=== INFORMATION SHOWN ===
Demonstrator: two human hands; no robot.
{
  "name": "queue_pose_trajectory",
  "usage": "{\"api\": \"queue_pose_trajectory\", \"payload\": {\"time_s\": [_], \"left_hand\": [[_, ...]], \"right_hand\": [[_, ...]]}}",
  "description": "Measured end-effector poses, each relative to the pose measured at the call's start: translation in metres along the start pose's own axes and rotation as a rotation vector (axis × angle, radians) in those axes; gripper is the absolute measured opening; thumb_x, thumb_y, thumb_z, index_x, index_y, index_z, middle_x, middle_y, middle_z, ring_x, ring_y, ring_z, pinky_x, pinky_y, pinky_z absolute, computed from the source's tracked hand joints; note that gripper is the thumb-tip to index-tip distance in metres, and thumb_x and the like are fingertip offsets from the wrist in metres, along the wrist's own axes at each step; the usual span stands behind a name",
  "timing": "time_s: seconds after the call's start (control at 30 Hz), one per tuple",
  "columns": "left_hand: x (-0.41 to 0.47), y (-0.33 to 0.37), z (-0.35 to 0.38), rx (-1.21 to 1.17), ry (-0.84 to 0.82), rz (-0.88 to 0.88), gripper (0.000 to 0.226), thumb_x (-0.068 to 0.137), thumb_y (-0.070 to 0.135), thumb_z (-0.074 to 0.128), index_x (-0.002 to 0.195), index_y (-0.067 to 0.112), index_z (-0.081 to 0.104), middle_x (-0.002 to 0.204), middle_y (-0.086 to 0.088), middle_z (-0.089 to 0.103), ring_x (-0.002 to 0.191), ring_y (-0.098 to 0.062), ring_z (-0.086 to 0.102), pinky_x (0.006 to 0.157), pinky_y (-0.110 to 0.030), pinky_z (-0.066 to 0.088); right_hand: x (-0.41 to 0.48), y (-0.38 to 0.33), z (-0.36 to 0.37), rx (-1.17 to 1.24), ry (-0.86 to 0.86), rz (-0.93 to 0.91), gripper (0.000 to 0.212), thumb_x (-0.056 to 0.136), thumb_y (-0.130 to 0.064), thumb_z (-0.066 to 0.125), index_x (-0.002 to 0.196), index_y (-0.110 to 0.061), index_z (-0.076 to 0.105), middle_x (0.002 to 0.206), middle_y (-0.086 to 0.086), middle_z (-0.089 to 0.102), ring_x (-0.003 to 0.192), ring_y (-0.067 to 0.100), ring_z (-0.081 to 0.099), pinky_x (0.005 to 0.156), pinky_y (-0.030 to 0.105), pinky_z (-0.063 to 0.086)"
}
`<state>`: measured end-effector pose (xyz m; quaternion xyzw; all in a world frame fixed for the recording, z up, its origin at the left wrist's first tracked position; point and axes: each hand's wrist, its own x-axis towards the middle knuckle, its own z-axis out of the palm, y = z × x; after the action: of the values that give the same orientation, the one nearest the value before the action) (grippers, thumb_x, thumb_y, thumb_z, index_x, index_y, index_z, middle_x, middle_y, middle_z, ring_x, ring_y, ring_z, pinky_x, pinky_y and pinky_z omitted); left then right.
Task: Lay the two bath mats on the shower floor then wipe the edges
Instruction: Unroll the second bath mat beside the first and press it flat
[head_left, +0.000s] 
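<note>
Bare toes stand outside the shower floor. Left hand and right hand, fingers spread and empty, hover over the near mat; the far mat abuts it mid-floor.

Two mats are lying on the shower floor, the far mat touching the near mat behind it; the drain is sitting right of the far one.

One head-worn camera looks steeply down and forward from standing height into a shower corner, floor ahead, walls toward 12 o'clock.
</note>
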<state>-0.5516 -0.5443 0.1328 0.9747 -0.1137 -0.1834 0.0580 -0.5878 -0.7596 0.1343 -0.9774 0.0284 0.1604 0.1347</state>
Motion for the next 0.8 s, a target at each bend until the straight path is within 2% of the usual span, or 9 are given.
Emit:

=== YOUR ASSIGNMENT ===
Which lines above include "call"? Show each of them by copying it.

=== SOLVED PROBLEM ===
  "description": "Measured end-effector poses, each relative to the pose measured at the call's start: translation in metres along the start pose's own axes and rotation as a rotation vector (axis × angle, radians) in those axes; gripper is the absolute measured opening; thumb_x, thumb_y, thumb_z, index_x, index_y, index_z, middle_x, middle_y, middle_z, ring_x, ring_y, ring_z, pinky_x, pinky_y, pinky_z absolute, computed from the source's tracked hand joints; note that gripper is the thumb-tip to index-tip distance in metres, and thumb_x and the like are fingertip offsets from the wrist in metres, along the wrist's own axes at each step; the usual span stands behind a name",
  "timing": "time_s: seconds after the call's start (control at 30 Hz), one per tuple",

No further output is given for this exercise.